Ya en el contexto específico de la práctica clínica, tampoco es casual que algunas coyunturas de desencadenamiento de las psicosis se vinculen al campo de la sexualidad. Si entendemos las crisis o descompensaciones en las psicosis como la irrupción de un elemento en la vida de un sujeto que no puede ser simbolizado o integrado en dicho orden, entonces puede tratarse de una primera relación sexual, también la noticia de un embarazo o el momento del nacimiento de un hijo, otras veces un estado de fascinación amorosa. En uno u otro caso el sistema simbólico -la capacidad de representación y elaboración- es exigido a la hora de significar y dotar de sentido dichos acontecimientos.
De los argumentos que anteceden no se deduce en modo alguno que todo sujeto esté conminado a llevar, como un destino inexorable, un lazo sufriente con su propia sexualidad.

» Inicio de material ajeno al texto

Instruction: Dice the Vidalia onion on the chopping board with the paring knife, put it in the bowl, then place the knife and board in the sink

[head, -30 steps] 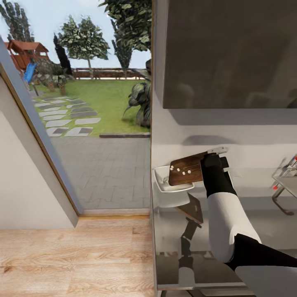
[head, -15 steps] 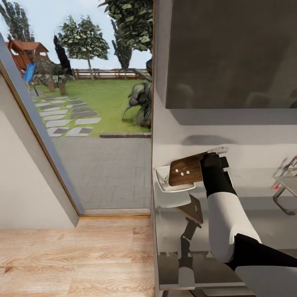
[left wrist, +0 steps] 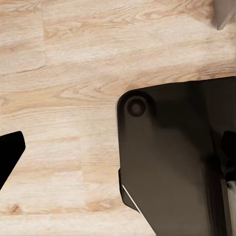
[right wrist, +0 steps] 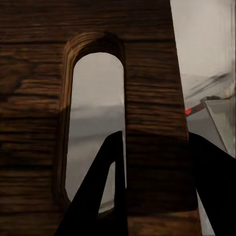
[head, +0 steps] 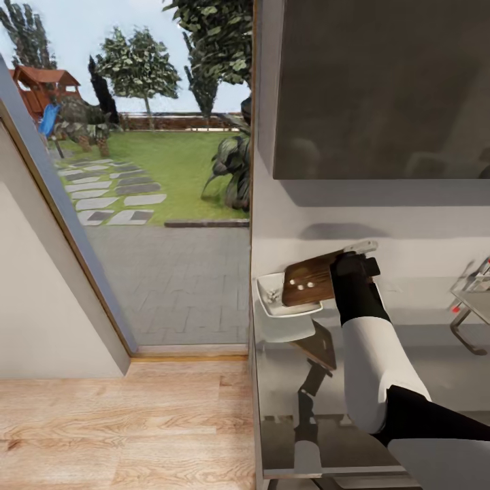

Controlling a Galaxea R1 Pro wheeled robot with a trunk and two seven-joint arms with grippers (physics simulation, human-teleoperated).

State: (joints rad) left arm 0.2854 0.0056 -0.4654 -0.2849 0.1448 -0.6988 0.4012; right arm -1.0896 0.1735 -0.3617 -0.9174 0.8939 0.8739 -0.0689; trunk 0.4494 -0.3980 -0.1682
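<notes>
Floor: light wood planks with visible grain, running across the frame, seen from above.
Robot base: large dark glossy body with a rounded corner and a round boss near that corner, lying over the planks.
Claw finger: one black pointed tip at the frame edge, well apart from the base, above bare planks.
Grey object: partial, at a corner; identity unclear.

No readable text, label, brand, number or sign is showing anywhere in these views, whether on the board, bowl, wall cabinet, or countertop.
</notes>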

Junto a la dimensión tradicional de la sexualidad, ligada esencialmente al placer, incluimos aquí aquella otra que calificamos de traumática. Lo traumático es que no siempre nos alcanzan las palabras para recubrir tales experiencias y los síntomas constituyen entonces una respuesta, una forma primaria de tratamiento del malestar. Ambas dimensiones, la placentera y la traumática, coexisten en cada quien y se reactualizan en las vicisitudes del deseo y del amor, especialmente en las relaciones con los otros y con el propio cuerpo.
Ante la impotencia de lo simbólico y la cultura para dar respuestas, es tarea de todo sujeto inventar las propias. Eso nos abre a la intelección de las infinitas formas de habitar la sexualidad y de los arreglos que, para mal o para bien, cada cual pudo construir allí como suplencia ante el límite de las palabras. Más allá de cómo funcionen dichos arreglos, siempre persistirá un resto, algo que no marcha, es decir, síntomas.